#### Work instructions:
Retype all of the lines below with no changes.

#### Task material:

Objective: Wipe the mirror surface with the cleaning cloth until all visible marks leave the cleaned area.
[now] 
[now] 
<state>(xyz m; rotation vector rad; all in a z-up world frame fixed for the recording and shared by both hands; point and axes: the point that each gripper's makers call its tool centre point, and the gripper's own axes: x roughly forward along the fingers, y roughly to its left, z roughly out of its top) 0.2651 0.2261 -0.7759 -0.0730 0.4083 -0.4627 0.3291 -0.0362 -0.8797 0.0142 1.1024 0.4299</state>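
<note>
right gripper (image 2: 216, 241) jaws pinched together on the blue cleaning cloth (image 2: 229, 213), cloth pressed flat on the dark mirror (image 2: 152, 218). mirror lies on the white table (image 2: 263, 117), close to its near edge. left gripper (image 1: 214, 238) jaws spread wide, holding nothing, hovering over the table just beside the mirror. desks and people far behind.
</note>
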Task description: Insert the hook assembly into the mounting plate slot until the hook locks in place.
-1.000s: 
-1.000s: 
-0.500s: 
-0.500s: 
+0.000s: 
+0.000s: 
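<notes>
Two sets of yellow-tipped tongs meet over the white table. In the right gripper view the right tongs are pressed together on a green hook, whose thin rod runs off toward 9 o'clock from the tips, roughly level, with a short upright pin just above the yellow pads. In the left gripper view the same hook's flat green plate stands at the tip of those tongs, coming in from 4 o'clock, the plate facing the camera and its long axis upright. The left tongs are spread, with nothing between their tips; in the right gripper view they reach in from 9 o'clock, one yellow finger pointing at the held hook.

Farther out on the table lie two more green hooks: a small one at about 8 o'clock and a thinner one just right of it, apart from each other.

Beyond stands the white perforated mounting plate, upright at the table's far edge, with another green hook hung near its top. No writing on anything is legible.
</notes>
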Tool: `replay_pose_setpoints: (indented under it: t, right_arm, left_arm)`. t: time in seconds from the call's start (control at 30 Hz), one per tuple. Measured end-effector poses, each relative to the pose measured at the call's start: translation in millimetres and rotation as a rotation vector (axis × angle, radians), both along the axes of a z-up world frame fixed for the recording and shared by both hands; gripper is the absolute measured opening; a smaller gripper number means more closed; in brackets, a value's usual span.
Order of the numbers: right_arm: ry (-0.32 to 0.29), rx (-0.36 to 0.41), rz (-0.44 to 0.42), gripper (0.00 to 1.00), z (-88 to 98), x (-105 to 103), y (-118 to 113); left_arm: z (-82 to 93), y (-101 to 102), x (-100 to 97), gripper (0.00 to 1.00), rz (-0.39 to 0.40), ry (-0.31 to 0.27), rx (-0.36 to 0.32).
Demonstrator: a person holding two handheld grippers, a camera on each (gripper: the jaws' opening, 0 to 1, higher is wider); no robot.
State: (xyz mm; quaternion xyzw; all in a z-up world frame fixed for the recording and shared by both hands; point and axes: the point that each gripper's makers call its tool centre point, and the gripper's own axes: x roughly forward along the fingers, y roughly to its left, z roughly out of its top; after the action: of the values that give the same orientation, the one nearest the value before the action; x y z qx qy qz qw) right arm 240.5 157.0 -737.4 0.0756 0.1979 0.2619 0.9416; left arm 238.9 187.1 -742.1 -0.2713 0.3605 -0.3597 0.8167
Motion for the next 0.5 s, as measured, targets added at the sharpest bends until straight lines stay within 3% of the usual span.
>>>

#### Solution to this task:
Objective: Wipe the mirror surface with the cleaning cloth until all visible marks leave the cleaned area.
[now] 
[now] 
<state>(xyz m; rotation vector rad; all in a z-up world frame fixed for the recording and shared by both hands; point and axes: the point that each gripper's makers call its tool centre point, and the gripper's own axes: x roughly forward along the fingers, y roughly to its left, z roughly out of its top) 0.2651 0.2261 -0.7759 -0.0730 0.4083 -0.4627 0.3291 -0.0362 -0.8797 0.0142 1.1024 0.4299</state>
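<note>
right gripper (image 2: 216, 241) jaws pinched together on the blue cleaning cloth (image 2: 229, 213), cloth pressed flat on the dark mirror (image 2: 152, 218). mirror lies on the white table (image 2: 263, 117), close to its near edge. left gripper (image 1: 214, 238) jaws spread wide, holding nothing, hovering over the table just beside the mirror. desks and people far behind.
</note>
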Task description: Insert the hook assembly into the mounting plate slot until the hook locks in place.
-1.000s: 
-1.000s: 
-0.500s: 
-0.500s: 
+0.000s: 
+0.000s: 
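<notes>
Two sets of yellow-tipped tongs meet over the white table. In the right gripper view the right tongs are pressed together on a green hook, whose thin rod runs off toward 9 o'clock from the tips, roughly level, with a short upright pin just above the yellow pads. In the left gripper view the same hook's flat green plate stands at the tip of those tongs, coming in from 4 o'clock, the plate facing the camera and its long axis upright. The left tongs are spread, with nothing between their tips; in the right gripper view they reach in from 9 o'clock, one yellow finger pointing at the held hook.

Farther out on the table lie two more green hooks: a small one at about 8 o'clock and a thinner one just right of it, apart from each other.

Beyond stands the white perforated mounting plate, upright at the table's far edge, with another green hook hung near its top. No writing on anything is legible.
</notes>
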Tool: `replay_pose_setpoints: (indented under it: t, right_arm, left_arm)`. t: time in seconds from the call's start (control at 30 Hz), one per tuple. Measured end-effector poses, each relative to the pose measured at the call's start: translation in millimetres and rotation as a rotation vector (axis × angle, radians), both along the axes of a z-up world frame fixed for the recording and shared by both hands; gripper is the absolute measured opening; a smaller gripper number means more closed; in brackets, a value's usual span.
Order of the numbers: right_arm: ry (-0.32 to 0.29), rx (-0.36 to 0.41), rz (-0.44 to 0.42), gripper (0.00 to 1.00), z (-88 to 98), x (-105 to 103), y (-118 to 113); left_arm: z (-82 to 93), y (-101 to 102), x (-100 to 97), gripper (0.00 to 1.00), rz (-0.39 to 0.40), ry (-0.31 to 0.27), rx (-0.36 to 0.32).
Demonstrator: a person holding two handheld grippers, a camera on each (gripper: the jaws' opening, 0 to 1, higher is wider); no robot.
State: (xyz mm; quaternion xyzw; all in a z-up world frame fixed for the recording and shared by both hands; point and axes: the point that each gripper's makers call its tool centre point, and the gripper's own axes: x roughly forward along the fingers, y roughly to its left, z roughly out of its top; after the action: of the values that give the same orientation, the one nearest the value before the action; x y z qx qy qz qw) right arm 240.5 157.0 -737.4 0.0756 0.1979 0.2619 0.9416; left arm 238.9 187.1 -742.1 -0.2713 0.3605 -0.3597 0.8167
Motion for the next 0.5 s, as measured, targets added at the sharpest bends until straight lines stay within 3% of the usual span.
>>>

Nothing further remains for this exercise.